Je voulais le chroniquer, le laissant en attente sur une pile de livres à part, et puis, comme d’habitude, tout s’est enchaîné.
La parution aujourd’hui d’un court texte érotique excellent aux éditions La Pionnière, Le vis-à-vis, me rappelle cet essai sur le tango et l’abrazo.
Chez Belinda Cannone, tout est désir, une danse, un regard, et surtout l’écriture.
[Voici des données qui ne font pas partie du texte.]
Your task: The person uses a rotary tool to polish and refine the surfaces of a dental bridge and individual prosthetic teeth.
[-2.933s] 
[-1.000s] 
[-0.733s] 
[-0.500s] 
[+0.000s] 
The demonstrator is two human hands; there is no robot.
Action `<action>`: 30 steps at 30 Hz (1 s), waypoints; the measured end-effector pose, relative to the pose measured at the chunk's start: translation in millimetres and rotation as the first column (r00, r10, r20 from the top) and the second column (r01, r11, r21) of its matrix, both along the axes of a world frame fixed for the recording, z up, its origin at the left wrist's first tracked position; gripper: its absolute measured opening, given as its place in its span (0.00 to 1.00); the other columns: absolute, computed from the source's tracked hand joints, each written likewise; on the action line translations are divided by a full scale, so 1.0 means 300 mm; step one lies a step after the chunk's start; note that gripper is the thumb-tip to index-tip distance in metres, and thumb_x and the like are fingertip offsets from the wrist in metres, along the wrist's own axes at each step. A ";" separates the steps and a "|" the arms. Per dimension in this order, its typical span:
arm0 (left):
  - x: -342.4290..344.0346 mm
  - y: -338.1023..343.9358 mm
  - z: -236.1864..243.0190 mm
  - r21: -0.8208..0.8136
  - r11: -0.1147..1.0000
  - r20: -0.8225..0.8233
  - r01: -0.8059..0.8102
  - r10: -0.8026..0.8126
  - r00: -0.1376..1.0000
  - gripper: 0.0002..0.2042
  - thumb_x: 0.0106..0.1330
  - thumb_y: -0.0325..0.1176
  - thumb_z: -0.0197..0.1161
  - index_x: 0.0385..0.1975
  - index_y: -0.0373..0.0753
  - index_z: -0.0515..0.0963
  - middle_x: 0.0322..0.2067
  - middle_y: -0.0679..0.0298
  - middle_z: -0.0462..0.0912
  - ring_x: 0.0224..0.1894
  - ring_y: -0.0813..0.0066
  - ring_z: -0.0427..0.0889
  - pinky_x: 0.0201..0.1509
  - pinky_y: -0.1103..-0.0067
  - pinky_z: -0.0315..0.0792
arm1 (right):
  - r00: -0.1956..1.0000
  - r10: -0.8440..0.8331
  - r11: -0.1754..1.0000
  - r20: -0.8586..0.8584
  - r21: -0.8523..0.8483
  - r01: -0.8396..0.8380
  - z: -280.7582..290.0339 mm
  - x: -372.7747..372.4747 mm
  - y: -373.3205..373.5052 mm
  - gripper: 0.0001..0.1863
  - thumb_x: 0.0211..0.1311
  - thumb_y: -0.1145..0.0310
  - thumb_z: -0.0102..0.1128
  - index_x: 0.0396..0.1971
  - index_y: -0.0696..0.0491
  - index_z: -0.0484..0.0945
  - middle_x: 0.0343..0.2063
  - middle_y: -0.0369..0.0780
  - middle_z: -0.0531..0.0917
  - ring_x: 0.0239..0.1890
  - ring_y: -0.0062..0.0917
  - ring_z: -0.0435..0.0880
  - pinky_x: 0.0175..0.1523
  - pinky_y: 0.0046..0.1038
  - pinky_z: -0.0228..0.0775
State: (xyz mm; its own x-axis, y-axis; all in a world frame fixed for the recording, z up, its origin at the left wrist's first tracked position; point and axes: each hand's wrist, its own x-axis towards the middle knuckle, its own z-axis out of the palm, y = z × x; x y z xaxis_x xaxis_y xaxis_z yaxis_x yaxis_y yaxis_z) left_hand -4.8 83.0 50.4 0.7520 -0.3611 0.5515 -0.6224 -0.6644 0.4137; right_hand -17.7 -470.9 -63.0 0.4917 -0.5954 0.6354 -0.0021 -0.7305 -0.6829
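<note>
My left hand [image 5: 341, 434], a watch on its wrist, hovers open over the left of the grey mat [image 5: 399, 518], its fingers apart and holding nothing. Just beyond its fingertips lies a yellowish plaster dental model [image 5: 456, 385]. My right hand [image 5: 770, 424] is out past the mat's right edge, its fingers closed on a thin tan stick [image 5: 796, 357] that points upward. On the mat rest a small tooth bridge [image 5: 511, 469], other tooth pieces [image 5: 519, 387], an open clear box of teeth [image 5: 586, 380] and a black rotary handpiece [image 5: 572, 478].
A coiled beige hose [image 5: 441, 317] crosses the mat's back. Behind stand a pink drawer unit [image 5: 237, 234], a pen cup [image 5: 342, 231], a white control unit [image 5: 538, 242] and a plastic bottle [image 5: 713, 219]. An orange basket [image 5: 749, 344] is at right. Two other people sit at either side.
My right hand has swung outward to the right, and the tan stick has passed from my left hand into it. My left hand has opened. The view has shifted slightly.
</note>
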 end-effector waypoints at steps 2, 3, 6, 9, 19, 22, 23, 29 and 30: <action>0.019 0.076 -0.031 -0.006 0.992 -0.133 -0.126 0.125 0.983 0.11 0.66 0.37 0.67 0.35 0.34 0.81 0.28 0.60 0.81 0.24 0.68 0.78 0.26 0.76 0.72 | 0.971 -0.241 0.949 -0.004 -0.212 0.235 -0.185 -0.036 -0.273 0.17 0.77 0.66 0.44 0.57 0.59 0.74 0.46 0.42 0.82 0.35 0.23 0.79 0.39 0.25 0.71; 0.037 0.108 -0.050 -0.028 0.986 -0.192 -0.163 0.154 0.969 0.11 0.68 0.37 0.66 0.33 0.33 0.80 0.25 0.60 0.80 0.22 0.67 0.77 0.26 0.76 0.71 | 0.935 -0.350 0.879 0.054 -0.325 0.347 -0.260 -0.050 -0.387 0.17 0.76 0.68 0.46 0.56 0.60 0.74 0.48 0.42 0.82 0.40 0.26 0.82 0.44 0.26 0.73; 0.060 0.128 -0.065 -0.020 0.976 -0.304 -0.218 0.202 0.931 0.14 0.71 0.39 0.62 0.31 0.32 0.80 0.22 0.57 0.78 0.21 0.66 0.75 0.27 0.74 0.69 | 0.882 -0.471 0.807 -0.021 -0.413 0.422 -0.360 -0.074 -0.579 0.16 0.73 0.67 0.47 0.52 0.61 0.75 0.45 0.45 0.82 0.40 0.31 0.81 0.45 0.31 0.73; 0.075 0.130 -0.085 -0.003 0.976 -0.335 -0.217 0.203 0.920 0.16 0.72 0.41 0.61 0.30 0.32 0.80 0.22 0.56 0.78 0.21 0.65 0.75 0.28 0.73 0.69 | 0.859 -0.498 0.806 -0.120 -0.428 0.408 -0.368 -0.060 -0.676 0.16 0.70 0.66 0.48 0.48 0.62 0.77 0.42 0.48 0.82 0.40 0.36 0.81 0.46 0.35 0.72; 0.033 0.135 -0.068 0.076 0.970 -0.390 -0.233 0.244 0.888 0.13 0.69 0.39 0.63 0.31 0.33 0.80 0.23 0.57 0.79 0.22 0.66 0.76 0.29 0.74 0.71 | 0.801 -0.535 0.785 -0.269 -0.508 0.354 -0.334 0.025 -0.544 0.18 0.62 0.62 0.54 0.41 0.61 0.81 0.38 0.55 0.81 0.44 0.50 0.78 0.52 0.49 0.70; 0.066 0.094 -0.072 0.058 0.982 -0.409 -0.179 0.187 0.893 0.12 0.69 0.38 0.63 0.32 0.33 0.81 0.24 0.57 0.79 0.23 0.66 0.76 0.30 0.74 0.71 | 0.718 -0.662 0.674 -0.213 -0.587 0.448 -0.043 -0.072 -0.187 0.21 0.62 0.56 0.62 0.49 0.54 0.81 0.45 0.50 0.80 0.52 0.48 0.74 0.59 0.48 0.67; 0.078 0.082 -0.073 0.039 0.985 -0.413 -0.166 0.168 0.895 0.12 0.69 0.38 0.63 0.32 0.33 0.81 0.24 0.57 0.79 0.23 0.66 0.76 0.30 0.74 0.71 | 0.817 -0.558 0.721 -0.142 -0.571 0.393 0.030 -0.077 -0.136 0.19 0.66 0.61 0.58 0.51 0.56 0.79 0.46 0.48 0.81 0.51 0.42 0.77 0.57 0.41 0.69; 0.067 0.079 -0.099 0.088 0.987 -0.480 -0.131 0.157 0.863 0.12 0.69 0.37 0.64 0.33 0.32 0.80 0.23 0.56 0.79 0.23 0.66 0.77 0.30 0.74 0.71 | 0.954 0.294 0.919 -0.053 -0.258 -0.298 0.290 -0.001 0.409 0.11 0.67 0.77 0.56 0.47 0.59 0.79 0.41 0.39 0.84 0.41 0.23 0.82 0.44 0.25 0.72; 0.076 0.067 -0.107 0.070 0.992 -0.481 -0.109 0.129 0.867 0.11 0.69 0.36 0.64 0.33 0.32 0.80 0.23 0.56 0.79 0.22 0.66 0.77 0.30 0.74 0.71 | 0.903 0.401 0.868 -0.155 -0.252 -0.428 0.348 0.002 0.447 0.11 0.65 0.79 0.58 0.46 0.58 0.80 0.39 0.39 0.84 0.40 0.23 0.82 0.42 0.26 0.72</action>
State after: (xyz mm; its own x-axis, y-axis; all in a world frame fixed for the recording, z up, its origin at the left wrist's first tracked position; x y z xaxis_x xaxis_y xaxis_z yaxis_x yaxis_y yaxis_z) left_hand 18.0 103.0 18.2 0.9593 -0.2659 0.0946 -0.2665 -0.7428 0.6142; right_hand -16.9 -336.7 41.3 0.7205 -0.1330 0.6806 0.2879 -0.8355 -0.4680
Je reprends donc ce volume sur le tango comme relation, relisant son prélude – passage qui plaira probablement à Barbara Polla : « Il me paraît impossible d’aborder aujourd’hui la question du féminisme sans placer en clé musicale de la pensée la question du désir que nous avons des hommes, d’une vie bonne avec eux, et non contre eux ou sans eux. Refusant d’adopter un point de vue identique, j’affirme que nous ne pouvons pas définir les femmes par une essence (le féminin) mais seulement dans le cadre changeant de relations multiples, et en premier lieu celles qui nous lient aux hommes. »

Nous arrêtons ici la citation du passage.